I'm sorry I have so many questions......my heart broke last year when my father told me My Mum with PSP and him would never come over to see us again in Australia. My Mum has travelled all her life with her business and all her beautiful holidays. Now since her diagnosis Dad refuses to travel IT ALL A FORIEGN COUNTRY. This is one thing my mum has said she wants to keep traveling and see us and all the grandchildren. My father refuses. : ( when I travelled to see my Mum in the Uk I ask the question to the specialist given mum condition is there any reason why she can't travel and in not so many words is said to my Mum if it make you happy and you want to see your daughter and grandkids do it do now whilst you still can.........I so miss my Mum and last time saying goodbye to her at the airport was like being at a funeral. My mum is very slurred and falls but uses the bathroom still, has a healthy diet we could arrange a travel campaign if Dad still refuses.....am I being selfish wanting to have my mum stay with me on a holiday I know PSP with no denial. Has anyone else stopped holidays due to PSP
Going on holiday: I'm sorry I have so many... - PSP Association
Going on holiday
Hi, my husband was diagnosed Sept 13. I know he has had for many years before that! Now, he in a wheelchair out, a walker, with my help indoors. Can barely talk, is incontinent.

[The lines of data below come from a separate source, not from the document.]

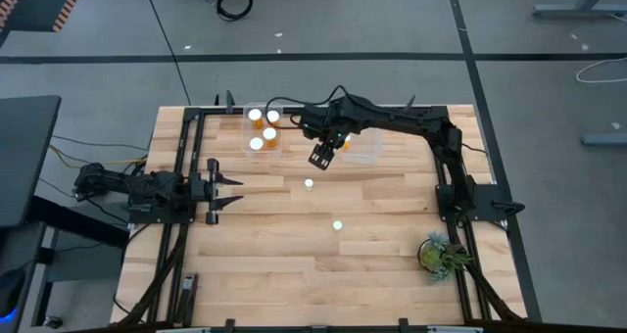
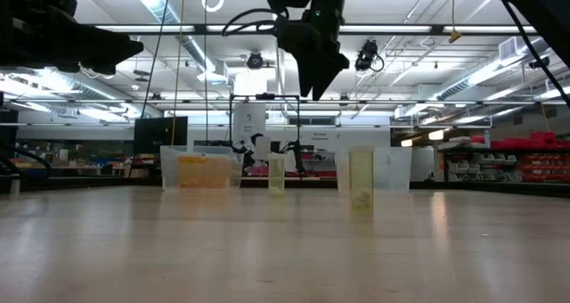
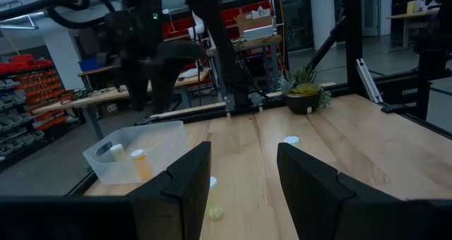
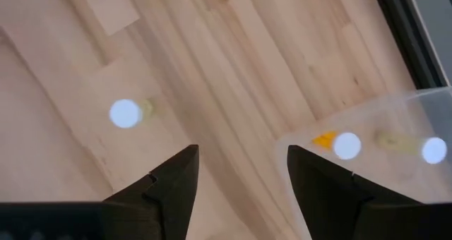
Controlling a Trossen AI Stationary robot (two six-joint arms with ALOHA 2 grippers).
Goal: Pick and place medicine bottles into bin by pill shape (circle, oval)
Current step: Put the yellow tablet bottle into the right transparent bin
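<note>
Right gripper (image 1: 322, 157) raised mid-air, fingers parted and empty, left gripper (image 1: 227, 191) resting low, fingers apart

Pale wooden table (image 1: 294, 255) (matt), clear plastic bin (image 3: 164, 138).

- Lower half of the table (image 1: 294, 274) is wide open wood, easy passage.
- Two lone bottles (image 1: 309, 184) (image 1: 337, 225) sit mid-frame.
- Bins (image 1: 263, 129) crowd the upper centre.
- Plant (image 1: 438, 253) blocks lower right.
</note>
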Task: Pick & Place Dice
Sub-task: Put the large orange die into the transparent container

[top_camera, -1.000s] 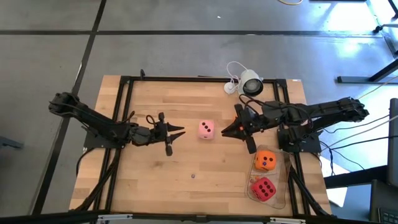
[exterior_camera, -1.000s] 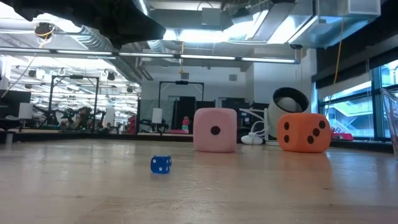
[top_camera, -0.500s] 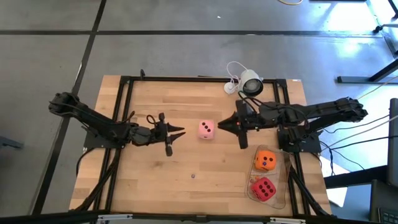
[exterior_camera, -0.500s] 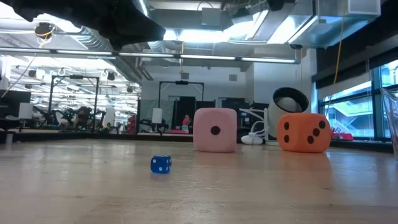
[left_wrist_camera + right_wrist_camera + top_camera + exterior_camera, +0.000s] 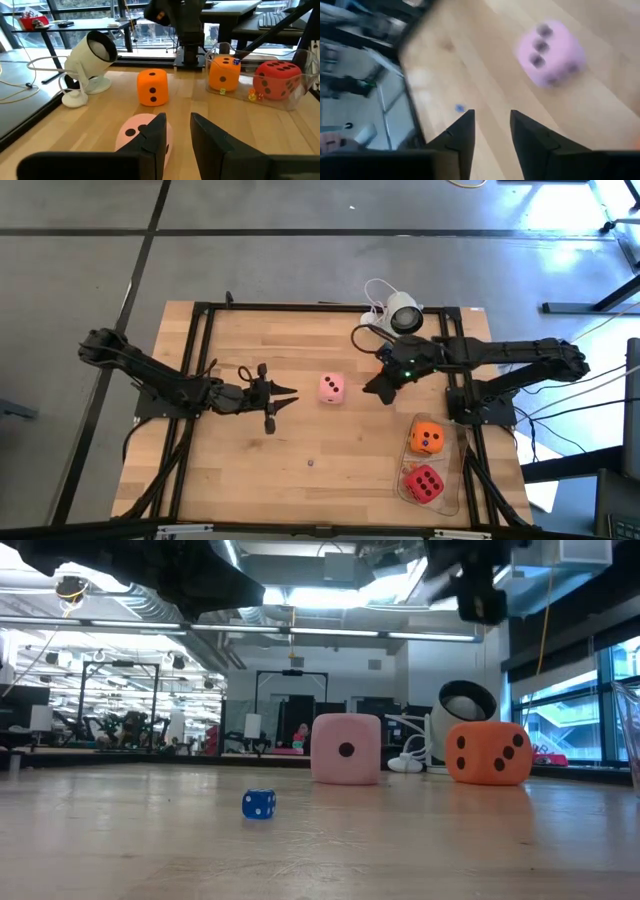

We travelled until April this year. We have a house in South Africa, so that made travelling the last few years a bit easier. Knew the local doctor etc. didn't matter that he destoryed the shower screen. We are very fortunate, that we could afford to travel business class. We have had to stop now, insurance is getting to be a pain, can still get it, but I am sure any claim, would be denied! Also, life would be too hard, the house has steps, lovely large tiled floor areas, to build up speed during a spinning fall!!! We were going to go to Europe in a few days, but didn't bother, I can't do it anymore.
So, in answer to your question, yes it is possible for someone with PSP to travel, you can get insurance. But for the Carers, it bloody hard work, I can fully understand your Dad saying no, the organisation, the length of being in the plane, getting to and from the airport, trying to keep her upright all the time, so as not to ruin the holiday, from the time of booking, until getting home again. The stress levels are huge.
This is from someone, who loves to travel and has done everything possible to keep our suitcases from gathering dust!
S hates the fact we are not going away now. I keep toying with the idea, but NO wins all the time. I'm afraid, this is one time that you will have to accept that your Dad is right. He has to stay to be able to care for your Mum and if he feels he can't cope with the added stress, then I am sorry, but it will be you doing the flying!
Sorry I can't be more positive!
Lots of love
Heady
Hi I agree with Heady, we are off to Cyprus next week four half hour flight, all ready stressing about it, George is in a wheelchair, and a frame with help indoors, very dangerous he is, so many falls, our apartment in Cyprus, only has a bath, I am stressed about cleaning him, keep asking myself have I done the wrong thing? The flight to Australia is so long, not sure if it will be to much for your mum, and your dad to cope with such a long journey looking after your mum.
George diagnosed in May last year,min Cyprus , while on holiday and again in January, and I feel has has had it much longer also.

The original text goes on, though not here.